Upside max profit is unbounded; downside max profit is bounded at the strike minus the combined call plus put debit (reached at zero). Max loss equals the combined debit times 100 (reached when the underlying pins to the strike). Two breakevens at strike plus debit and strike minus debit. For the SMTC straddle priced from the end-of-day chain at a 30-day expiry (ATM IV 94.40%), the computed maximum profit is unbounded per contract and the computed maximum loss is -$2,650.17 per contract. Live intraday quotes will differ as the chain moves through the trading session.
What is the breakeven for a SMTC straddle?
The breakeven for the SMTC straddle priced on this page is roughly $138.30 and $191.70 at expiration, derived from end-of-day chain premiums.

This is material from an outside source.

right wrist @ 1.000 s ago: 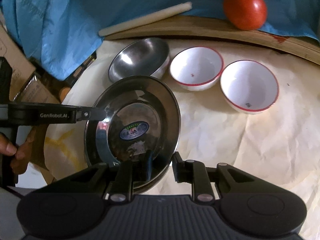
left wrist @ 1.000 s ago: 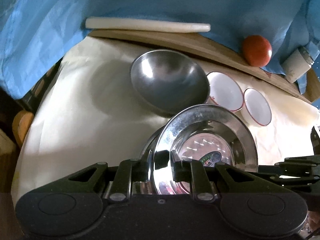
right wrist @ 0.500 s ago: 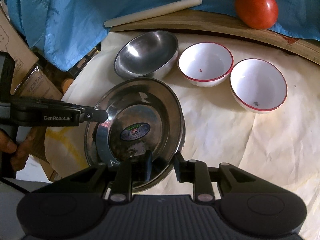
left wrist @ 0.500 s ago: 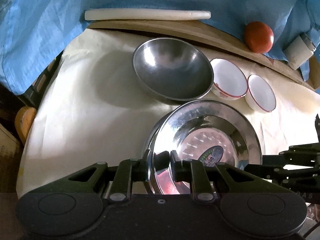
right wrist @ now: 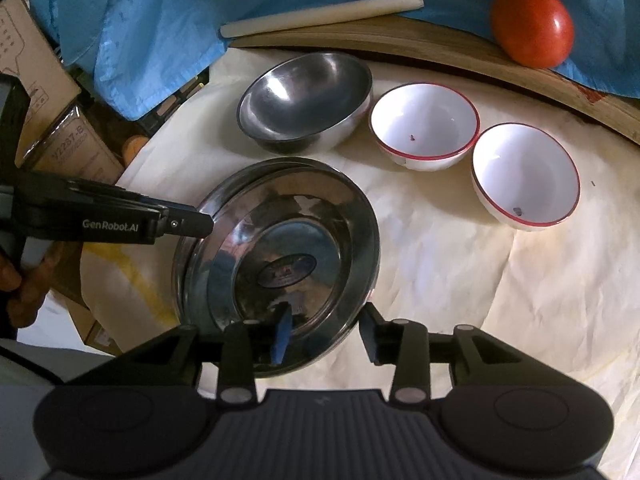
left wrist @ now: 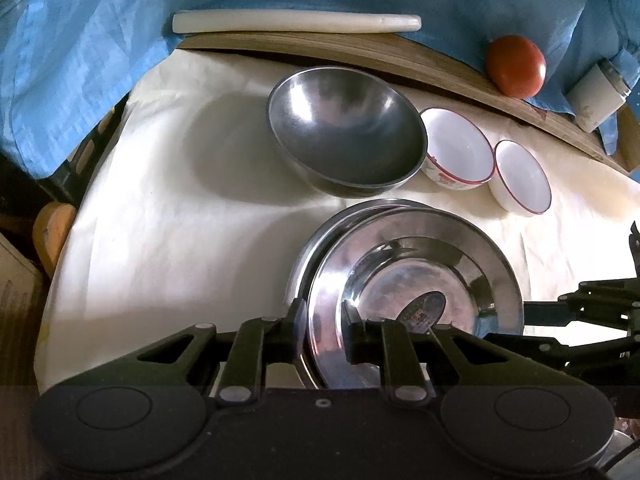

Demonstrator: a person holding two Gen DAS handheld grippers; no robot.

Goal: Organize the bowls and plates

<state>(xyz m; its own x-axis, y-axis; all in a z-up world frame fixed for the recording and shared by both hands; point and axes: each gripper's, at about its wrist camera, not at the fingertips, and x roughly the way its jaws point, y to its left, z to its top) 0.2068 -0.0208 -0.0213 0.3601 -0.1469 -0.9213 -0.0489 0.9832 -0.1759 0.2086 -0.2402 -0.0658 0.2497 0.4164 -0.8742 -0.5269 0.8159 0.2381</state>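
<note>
A stack of steel plates [right wrist: 280, 256] lies on the cream cloth; it also shows in the left wrist view [left wrist: 416, 280]. The top plate carries a dark oval sticker. My left gripper [left wrist: 324, 332] is shut on the plates' near rim; it shows from the side in the right wrist view [right wrist: 200, 224]. My right gripper [right wrist: 326, 336] is open, its jaws astride the plates' front rim. Behind stand a steel bowl [right wrist: 304, 100] and two white red-rimmed bowls [right wrist: 424, 124] [right wrist: 526, 174], in a row.
A red tomato [right wrist: 532, 30] and a white rolling pin [right wrist: 320, 14] lie on a wooden board [right wrist: 440, 50] at the back, over blue cloth. A white cup [left wrist: 598, 96] lies at the far right. Cardboard boxes [right wrist: 40, 92] stand left of the table.
The plate came down flat onto the stack. My right gripper opened and let go of the rim. My left gripper stays shut on the rim.
</note>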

Breakeven is the underlying price at which the strategy's P&L crosses zero ignoring transaction costs and assignment risk. The current SMTC market-implied 1-standard-deviation expected move is approximately 27.06%; if the move sits well outside the breakeven distance, the structure's risk-reward becomes correspondingly tighter.
When should you consider a straddle on SMTC?
Straddles on SMTC are pure-volatility plays that profit from large moves in either direction; traders typically buy SMTC straddles ahead of earnings, FDA decisions, or other catalysts where the realized move is expected to exceed the implied move priced into the chain.
How does current SMTC implied volatility affect this straddle?
SMTC ATM IV is at 94.40% with IV rank near 47.95%, which is mid-range against its 1-year history. Strategy selection depends more on directional thesis and expected move than on a strong IV signal.